Ce que je pense du cadeau de nouvel an des burkinabé

Après les élections de 2010, les burkinabé qui étaient censés avoir voté Blaise COMPAORE, n’ont pas cessé d’organiser des mouvements de revendications. Ces mouvements sont partis des militaires à la société civile. Ensemble avec les hommes politiques, ce mécontentement traduisait un ral le bol de l’ancien système qui nous gouvernait. Sur la direction des hommes politiques de l’opposition et des membres de la société civile, l’ancien régime est parti. Il restait aux burkinabé de choisir l’homme qui va les gouverner. Les élections du 29 novembre ont permis ce choix en la personne de Rock Marc Christian KABORE. La cour constitutionnelle burkinabé vient de confirmer cette élection. Donc pour moi, après 5 ans de revendication et de mécontentement, la persévérance des burkinabé a fini par leur donner ce qu’ils voulaient ; c’est-à-dire un nouveau président qui n’est pas proposé par l’ancien régime mais choisi par les burkinabé. C’est dans ce sens que je dis que l’élection de Rock Marc Christian KABORE est le cadeau de fin d’année 2015 que le peuple burkinabé s’est offert.

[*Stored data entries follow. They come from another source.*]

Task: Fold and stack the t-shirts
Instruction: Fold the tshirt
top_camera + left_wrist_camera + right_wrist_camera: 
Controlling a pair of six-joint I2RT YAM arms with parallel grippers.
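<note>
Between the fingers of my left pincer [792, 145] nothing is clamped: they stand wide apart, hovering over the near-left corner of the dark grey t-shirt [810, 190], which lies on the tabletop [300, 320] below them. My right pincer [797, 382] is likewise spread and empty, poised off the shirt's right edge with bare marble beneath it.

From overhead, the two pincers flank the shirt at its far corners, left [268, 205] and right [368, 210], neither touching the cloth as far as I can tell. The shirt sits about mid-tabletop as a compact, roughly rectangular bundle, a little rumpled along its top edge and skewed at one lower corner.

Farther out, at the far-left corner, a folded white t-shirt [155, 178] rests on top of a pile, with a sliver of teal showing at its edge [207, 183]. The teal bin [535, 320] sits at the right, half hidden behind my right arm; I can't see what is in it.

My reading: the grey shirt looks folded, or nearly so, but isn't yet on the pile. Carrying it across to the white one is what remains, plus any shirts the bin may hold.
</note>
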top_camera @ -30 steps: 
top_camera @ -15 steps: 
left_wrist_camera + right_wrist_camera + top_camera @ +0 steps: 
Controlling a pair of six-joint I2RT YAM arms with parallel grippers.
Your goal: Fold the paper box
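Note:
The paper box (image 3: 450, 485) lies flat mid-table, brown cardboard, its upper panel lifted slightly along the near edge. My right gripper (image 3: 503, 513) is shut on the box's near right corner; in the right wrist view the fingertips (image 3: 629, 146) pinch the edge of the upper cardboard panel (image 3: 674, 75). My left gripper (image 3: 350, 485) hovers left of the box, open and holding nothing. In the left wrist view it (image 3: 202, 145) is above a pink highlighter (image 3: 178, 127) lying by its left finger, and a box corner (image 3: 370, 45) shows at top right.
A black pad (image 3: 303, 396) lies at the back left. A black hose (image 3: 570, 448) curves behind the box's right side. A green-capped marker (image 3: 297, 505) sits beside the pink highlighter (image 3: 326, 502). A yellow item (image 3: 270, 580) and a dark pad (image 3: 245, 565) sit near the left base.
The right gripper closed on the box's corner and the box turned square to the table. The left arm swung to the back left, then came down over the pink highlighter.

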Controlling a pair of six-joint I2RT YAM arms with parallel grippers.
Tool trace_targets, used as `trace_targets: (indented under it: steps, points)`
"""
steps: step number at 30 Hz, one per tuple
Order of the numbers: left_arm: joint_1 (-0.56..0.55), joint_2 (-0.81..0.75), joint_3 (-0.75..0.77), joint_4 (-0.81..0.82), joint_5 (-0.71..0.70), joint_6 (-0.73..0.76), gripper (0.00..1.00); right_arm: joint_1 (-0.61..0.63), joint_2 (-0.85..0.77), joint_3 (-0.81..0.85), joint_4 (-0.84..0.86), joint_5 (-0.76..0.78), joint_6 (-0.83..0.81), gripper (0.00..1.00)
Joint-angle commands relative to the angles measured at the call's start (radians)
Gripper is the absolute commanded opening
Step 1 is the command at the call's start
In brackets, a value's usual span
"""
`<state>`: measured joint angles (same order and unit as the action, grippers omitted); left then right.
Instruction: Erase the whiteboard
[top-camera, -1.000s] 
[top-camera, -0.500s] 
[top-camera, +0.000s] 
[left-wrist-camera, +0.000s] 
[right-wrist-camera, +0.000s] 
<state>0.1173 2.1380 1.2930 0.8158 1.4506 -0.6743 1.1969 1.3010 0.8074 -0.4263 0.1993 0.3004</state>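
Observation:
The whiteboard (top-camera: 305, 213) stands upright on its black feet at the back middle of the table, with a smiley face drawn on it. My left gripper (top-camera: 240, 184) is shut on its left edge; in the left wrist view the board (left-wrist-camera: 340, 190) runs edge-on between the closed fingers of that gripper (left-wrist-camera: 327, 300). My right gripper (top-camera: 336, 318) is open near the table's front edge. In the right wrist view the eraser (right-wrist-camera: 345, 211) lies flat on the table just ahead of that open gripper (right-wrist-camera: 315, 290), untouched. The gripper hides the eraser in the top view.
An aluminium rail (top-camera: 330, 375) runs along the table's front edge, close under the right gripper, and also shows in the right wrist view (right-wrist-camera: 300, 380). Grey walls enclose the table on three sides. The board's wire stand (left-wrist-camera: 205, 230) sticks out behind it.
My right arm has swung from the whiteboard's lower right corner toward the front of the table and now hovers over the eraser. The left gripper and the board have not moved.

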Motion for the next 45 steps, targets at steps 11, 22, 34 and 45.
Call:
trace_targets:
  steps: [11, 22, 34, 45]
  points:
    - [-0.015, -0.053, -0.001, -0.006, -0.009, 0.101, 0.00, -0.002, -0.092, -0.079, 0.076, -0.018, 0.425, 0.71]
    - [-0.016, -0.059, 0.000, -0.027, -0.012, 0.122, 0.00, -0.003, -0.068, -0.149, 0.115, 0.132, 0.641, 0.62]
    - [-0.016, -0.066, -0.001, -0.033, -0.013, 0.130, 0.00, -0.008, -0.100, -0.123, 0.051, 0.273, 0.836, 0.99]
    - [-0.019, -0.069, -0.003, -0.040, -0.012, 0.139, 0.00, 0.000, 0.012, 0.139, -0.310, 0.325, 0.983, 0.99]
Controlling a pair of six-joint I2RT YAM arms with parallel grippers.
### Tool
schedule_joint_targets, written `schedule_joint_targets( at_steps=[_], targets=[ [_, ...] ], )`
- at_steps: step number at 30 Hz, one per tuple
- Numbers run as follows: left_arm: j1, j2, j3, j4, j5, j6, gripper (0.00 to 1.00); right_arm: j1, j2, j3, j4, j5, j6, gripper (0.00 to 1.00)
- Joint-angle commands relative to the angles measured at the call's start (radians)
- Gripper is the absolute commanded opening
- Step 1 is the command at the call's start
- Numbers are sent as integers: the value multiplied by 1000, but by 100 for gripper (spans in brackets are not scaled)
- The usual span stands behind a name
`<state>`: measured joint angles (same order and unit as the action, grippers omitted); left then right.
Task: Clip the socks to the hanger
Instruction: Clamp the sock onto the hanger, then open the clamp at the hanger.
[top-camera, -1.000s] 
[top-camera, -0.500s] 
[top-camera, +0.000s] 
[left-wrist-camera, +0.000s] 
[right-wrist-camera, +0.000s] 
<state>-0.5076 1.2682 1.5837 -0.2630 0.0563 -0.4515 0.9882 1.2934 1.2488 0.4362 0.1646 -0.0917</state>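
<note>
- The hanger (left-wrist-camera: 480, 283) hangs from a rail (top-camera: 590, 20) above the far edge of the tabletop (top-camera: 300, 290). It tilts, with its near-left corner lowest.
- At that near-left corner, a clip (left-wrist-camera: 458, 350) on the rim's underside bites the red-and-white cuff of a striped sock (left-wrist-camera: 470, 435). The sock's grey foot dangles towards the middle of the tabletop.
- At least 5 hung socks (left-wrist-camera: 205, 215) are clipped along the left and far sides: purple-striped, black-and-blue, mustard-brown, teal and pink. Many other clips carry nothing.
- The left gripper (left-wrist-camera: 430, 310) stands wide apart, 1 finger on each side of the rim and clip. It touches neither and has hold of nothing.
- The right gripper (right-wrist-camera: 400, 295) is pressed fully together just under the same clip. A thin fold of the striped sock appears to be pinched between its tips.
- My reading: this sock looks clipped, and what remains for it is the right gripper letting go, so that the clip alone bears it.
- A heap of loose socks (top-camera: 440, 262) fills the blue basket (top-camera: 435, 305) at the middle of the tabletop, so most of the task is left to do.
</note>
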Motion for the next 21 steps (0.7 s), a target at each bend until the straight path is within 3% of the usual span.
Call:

Les 27 ans de règne que des burkinabé ont subi et souvent malgré eux, ont créé des mauvaises habitudes au sein de la population. Si on sait que l’habitude peut devenir une logique sans le savoir, des actions d’incivismes (dues à des abus) en déphasage avec le développement de  la société se sont installées. Or pour que ce cadeau de fin d’année soit le cadeau de la rupture avec l’ancien système, il faut que la population sache que si nous avons choisi un dirigeant pour le changement, il faut que nous acceptons le changement de certains comportements qui étaient devenus nos habitudes et qui  ne peuvent pas être la logique du changement. L’expression « un homme intègre » existe dans toutes les régions du Burkina et cela nos ancêtres ne le disaient pas pour la forme. Si tu ne ressembles pas à ce que ta famille veut, tu pouvais être banni et si un jour tu veux revenir dans la famille, ce retour était possible en acceptant ce que tu avais refusé. Or avec tout ce que les burkinabé ont subi, ça ne leur coûte rien d’accepter la logique du vrai changement qui est une rigueur dans le patriotisme, dans le travail et dans l’intégrité. Cela peut prendre juste un temps pour devenir des habitudes normales. Le nouveau régime qui va s’installer sait très bien qu’il y’ a de la pression. Il ne peut pas gouverner sans rigueur et c’est ce que le peuple lui demande. A titre d’exemple, les entreprises qui construisaient et entretenaient les pistes rurales à qui on était sûr qu’on leur demandait  10 à 15% de pourboire, pouvaient se permettre de ne pas bien faire le travail. Il suffit qu’il donne aussi la part du contrôleur pour qu’on dise que la voie est réalisée dans les règles de l’art. Le ciment et le gas-oil pouvaient être vendus à la population des villages environnants. Les villageois finissaient par être complices de leur propre enclavement. Cette manière existe dans tous les services : santé, éducation, agriculture, l’armée, justice, commerce, etc. C’est cette manière qu’on doit changer.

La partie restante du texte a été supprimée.